Damaged nerve fibers send the wrong signals to pain centers. Nerve function may change at the site of the nerve damage, as well as areas in the central nervous system (central sensitization).

Neuropathy is a disturbance of function or a change in one or several nerves. Diabetes is responsible for about 30% of neuropathy cases. It is not always easy to tell the source of the neuropathic pain. There are hundreds of diseases that are linked to this kind of pain.

Symptoms and Causes

What are some of the sources of neuropathic pain?

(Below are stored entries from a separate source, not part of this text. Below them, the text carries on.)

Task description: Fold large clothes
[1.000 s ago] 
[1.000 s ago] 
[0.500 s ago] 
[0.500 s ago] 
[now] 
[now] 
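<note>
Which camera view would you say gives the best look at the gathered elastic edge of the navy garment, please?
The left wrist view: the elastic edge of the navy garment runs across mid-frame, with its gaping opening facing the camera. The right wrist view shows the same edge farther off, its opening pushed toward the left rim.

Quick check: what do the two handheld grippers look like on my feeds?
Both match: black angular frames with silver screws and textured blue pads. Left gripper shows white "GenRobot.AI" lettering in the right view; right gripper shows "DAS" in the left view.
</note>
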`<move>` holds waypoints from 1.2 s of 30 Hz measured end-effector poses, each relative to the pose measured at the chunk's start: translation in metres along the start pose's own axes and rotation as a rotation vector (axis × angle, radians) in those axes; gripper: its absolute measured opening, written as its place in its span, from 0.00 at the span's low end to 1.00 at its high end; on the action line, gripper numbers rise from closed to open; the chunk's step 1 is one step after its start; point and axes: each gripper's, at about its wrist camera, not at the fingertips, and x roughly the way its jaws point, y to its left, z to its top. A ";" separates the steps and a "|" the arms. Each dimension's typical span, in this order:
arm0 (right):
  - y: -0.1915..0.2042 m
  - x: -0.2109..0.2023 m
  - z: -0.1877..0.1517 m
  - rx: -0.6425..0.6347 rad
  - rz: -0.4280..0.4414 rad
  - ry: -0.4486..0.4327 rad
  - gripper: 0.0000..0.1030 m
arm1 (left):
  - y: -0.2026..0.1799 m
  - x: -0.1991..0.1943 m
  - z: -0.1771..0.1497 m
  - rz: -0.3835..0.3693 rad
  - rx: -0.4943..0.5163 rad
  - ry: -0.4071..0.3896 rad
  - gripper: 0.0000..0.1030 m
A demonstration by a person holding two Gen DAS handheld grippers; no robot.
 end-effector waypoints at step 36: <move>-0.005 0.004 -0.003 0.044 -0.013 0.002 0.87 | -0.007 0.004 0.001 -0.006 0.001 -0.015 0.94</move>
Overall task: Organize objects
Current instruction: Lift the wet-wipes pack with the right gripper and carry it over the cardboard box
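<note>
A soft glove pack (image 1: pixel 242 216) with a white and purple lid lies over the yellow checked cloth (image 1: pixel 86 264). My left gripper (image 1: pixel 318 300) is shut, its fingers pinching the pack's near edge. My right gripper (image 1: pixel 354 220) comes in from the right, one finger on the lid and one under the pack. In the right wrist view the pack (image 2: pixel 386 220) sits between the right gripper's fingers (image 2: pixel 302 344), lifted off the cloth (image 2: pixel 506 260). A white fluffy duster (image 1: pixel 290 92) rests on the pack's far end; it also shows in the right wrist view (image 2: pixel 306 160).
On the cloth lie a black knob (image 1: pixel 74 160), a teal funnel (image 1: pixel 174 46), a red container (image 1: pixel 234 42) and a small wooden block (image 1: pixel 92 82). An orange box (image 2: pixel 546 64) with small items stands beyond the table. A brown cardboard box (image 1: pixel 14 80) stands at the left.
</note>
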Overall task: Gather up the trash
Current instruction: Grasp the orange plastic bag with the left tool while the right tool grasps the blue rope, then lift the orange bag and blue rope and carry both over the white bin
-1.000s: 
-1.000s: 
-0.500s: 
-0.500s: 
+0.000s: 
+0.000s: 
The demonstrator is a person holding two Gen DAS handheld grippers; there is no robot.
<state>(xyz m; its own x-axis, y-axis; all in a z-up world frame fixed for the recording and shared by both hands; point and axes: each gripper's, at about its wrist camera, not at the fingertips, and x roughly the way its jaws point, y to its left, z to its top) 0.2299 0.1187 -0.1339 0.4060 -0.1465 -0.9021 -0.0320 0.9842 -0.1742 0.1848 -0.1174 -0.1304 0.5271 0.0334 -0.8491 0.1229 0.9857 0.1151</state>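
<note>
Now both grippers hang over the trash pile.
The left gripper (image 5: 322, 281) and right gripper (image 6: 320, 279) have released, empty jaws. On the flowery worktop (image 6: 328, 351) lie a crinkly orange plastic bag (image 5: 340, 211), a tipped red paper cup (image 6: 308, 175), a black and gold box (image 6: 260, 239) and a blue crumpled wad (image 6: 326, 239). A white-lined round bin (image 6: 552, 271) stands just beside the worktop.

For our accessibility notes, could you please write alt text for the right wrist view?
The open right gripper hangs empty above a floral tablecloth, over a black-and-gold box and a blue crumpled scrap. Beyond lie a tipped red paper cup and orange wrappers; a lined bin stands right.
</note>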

Neuropathic pain can be caused by diseases, including:

  • Alcoholism.
  • Diabetes.
  • Facial nerve problems.
  • HIV infection or AIDS.
  • Central nervous system disorders (stroke, Parkinson’s disease, multiple sclerosis, etc.)
  • Complex regional pain syndrome.
  • Shingles. (Pain that continues after your bout with shingles ends is called postherpetic neuralgia.)

Other causes include:

  • Chemotherapy drugs (cisplatin, paclitaxel, vincristine, etc.).
  • Radiation therapy.
  • Amputation, which can cause phantom pain.
  • Spinal nerve compression or inflammation.
  • Trauma or surgeries with resulting nerve damage.
  • Nerve compression or infiltration by tumors.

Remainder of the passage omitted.